The Second Vatican Council (1962-1965) in the Roman Catholic Church is also known as Vatican II. Pope John XXIII had officially called the council in 1959, but he died in 1963, the same year in which President John F. Kennedy, the first American Catholic president, died. In conjunction with his successor Pope Paul VI, Vatican II promulgated sixteen official documents (in Latin):
(1) The Constitution on the Sacred Liturgy (also known by the Latin tag-name as Sacrosanctum Concilium; December 4, 1963).

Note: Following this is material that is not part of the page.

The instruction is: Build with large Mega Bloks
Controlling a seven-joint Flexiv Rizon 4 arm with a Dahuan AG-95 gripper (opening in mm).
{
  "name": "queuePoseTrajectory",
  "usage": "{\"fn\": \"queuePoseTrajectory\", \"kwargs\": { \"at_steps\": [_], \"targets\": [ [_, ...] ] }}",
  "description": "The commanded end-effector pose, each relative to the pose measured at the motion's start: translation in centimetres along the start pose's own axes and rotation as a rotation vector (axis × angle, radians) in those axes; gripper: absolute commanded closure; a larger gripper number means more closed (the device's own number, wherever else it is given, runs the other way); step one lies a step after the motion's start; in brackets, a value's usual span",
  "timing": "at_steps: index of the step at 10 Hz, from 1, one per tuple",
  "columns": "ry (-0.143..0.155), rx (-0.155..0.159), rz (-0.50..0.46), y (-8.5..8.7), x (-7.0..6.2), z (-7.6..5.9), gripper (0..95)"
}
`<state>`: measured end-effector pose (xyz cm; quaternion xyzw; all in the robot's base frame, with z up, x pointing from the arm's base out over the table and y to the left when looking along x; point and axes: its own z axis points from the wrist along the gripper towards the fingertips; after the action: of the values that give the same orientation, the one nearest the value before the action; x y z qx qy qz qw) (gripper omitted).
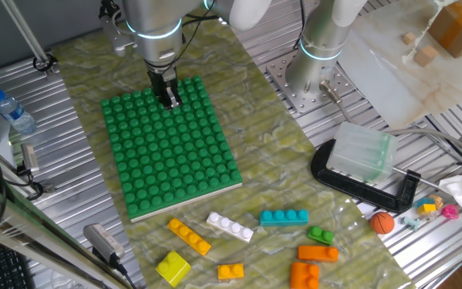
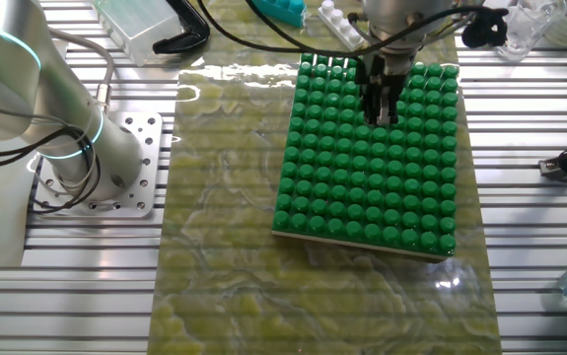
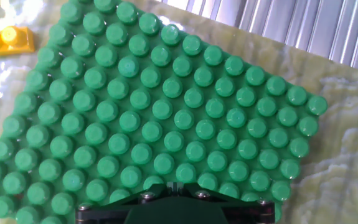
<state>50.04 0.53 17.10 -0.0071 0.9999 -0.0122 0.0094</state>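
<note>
The green studded baseplate (image 1: pixel 170 148) lies on the mat and also shows in the other fixed view (image 2: pixel 372 158) and the hand view (image 3: pixel 160 118). No brick stands on it. My gripper (image 1: pixel 170 99) hangs just above its far part, also seen in the other fixed view (image 2: pixel 380 110). In the hand view my gripper (image 3: pixel 176 185) has its fingers together with nothing between them. Loose Mega Bloks lie in front of the plate: a long yellow one (image 1: pixel 189 236), a white one (image 1: pixel 231 226), a teal one (image 1: pixel 284 217), a small green one (image 1: pixel 320 235), orange ones (image 1: pixel 317 254) and a yellow square one (image 1: pixel 173 267).
A small orange ball (image 1: pixel 382 222) lies at the right by a black clamp (image 1: pixel 367 185) holding a clear box (image 1: pixel 363 151). A second arm's base (image 1: pixel 319 72) stands behind the mat. A water bottle (image 1: pixel 12 111) lies at the left.
</note>
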Motion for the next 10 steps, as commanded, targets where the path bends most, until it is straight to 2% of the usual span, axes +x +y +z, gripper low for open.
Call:
{"fn": "queuePoseTrajectory", "kwargs": {
  "at_steps": [1,4,5,7,8,10],
  "targets": [
    [-0.001,-0.014,0.019,0.1,-0.1,0.1,95.0],
    [0.009,-0.027,-0.005,0.2,-0.1,0.1,95.0],
    [0.014,0.009,-0.017,0.2,-0.1,0.1,95.0],
    [0.018,0.042,-0.017,0.5,-0.1,0.0,95.0],
    [0.03,0.039,0.006,1.9,-0.1,-0.2,95.0],
    [0.025,0.04,0.015,4.1,-0.2,0.2,95.0]
  ]
}}
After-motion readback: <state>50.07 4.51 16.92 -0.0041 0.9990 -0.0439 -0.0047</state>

(2) Decree on the Means of Social Communication (also known by the Latin tag-name as Inter Mirifica; December 4, 1963).
(3) Dogmatic Constitution on the Church (also known by the Latin tag-name as Lumen Gentium; November 21, 1964).
(4) Decree on the Catholic Eastern Churches (also known by the Latin tag-name as Orientalium Ecclesiarum; November 21, 1964).
(5) Decree on Ecumenism (also known by the Latin tag-name as Unitatis Redintegratio; November 21, 1964).
(6) Decree on the Pastoral Office of the Bishops in the Church (also known by the Latin tag-name as Christus Dominus; October 28, 1965).
(7) Decree on the Up-to-Date Renewal of Religious Life (also known by the Latin tag-name as Perfectae Caritatis; October 28, 1965).